In commissione antimafia, (sì, anche in commissione antimafia) c’è un mistero che ruota attorno a Luca Palamara. Il presidente Nicola Morra, sempre lui, non desiste dall’idea di convocare in audizione l’ex presidente dell’associazione magistrati. Il Pd fa le barricate, i Cinque stelle scaricano il loro presidente, il centrodestra fa incetta di popcorn di fronte ad una commedia incredibile.
Morra vuole Palamara in commissione per sentirlo su alcune intercettazioni riguardanti gli inquietanti dialoghi con l’ex ministro dell’Interno Marco Minniti, esponente del Pd, che al telefono appariva come il grande protettore di Federico Cafiero de Raho, asceso poi a capo della procura antimafia.
Conversazioni imbarazzanti ma altro deve essere – sostiene più di un membro della commissione – il boccone ghiotto cui punta Morra. E sottovoce si fa il nome di Nino Di Matteo, il magistrato dello scontro frontale con Alfonso Bonafede, l’ormai ex guardasigilli.

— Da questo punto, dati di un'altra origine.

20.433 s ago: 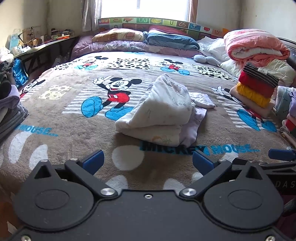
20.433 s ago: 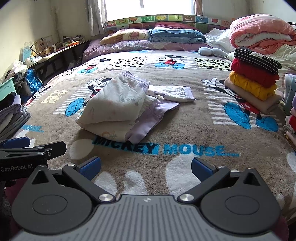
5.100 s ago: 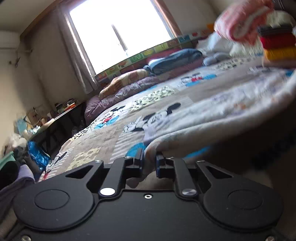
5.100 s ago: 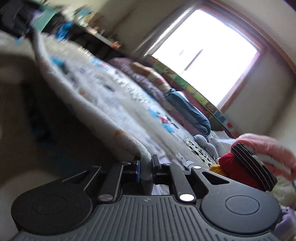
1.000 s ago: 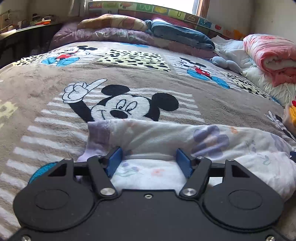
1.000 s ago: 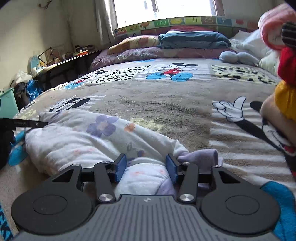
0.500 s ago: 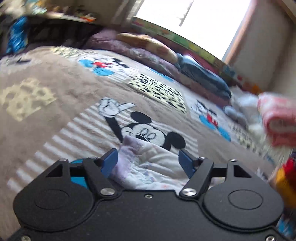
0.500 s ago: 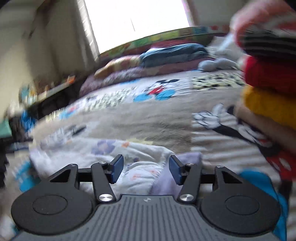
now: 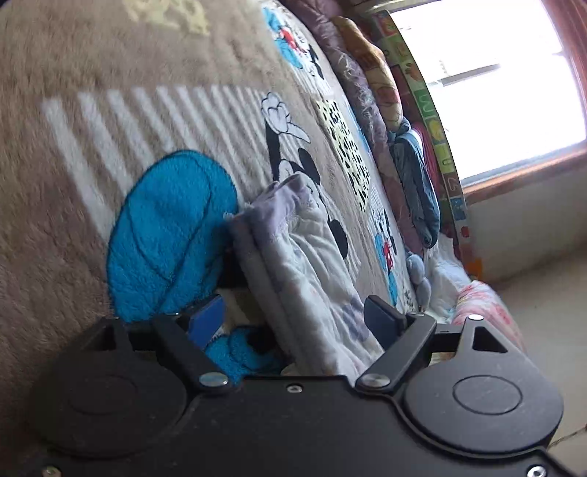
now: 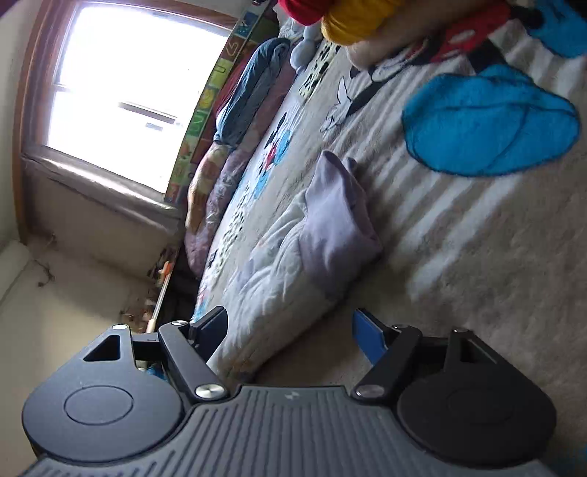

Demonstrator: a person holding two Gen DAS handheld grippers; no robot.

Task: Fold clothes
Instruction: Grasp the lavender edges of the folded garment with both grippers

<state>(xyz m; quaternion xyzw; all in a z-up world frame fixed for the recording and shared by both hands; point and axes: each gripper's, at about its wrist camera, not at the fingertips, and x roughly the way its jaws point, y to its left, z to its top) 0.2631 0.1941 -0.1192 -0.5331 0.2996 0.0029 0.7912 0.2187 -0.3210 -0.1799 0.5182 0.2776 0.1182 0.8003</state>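
Note:
A folded white floral garment with a lilac cuff (image 9: 293, 253) lies on the brown Mickey Mouse blanket (image 9: 73, 205). Both cameras are rolled sideways. My left gripper (image 9: 293, 323) is open, its jaws standing either side of the garment's left end, not closed on it. In the right wrist view the same garment (image 10: 293, 264) shows its lilac end. My right gripper (image 10: 290, 330) is open, with the garment's near edge between its jaws.
A stack of folded clothes, red and yellow (image 10: 352, 18), sits at the bed's right side. Pillows (image 9: 414, 176) line the headboard under the window (image 9: 495, 80). A pink rolled quilt (image 9: 484, 308) lies at the far right.
Both grippers have rolled sharply sideways at the two ends of the folded garment. They stay open. The garment lies where it did.

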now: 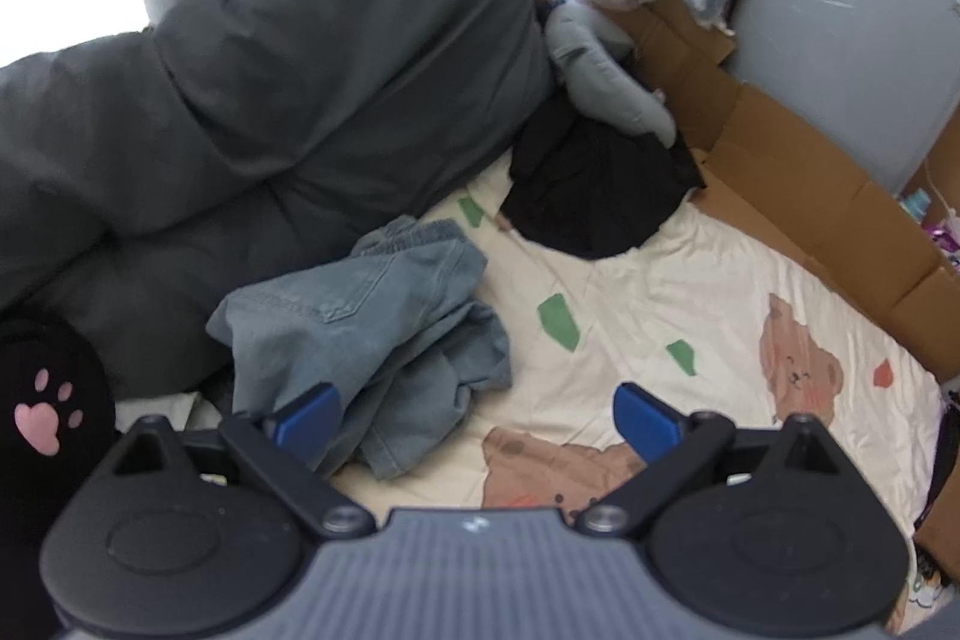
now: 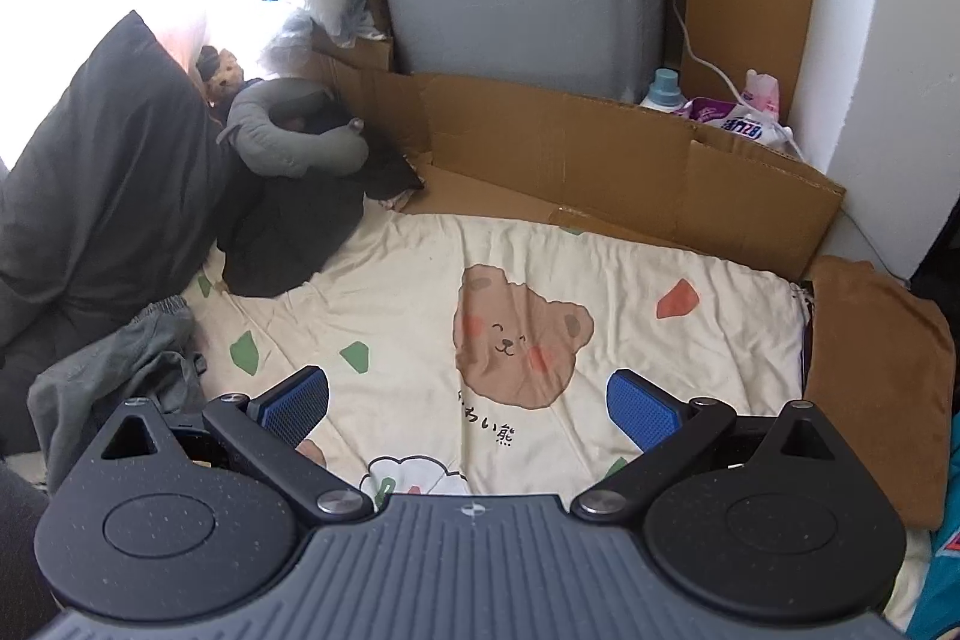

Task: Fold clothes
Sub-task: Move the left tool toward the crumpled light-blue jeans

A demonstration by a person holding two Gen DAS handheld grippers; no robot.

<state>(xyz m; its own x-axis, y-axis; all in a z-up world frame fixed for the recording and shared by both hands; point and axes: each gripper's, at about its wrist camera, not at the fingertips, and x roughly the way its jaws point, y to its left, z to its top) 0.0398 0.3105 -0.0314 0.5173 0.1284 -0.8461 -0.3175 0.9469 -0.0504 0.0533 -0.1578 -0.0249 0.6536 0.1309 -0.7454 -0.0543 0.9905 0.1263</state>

L’altroieri c’è stata una seduta surreale della commissione antimafia, durata un’ora e un quarto con ben tre sospensioni per la mancanza del numero legale. La richiesta continua di verifica della presenza dei parlamentari – latitanti – l’ha fatta per ben tre volte Piero Grasso, che come un oppositore qualsiasi è arrivato al limite dell’ostruzionismo. Perché bisognava prendere tempo per non decidere sulla pretesa del presidente della commissione di convocare proprio Palamara, con il Pd rigidissimo sul no ad ascoltarlo. E i Cinque stelle? Praticamente non c’era nessuno di loro, se non una timida rappresentanza. A conferma di un clima di ostilità verso Nicola Morra, che prima riguardava il centrodestra e ora lo schieramento opposto. I suoi devono fargli pagare, ad esempio, il no al governo di Mario Draghi e tanti casini provocati al povero Alfonso Bonafede quando stava alla giustizia.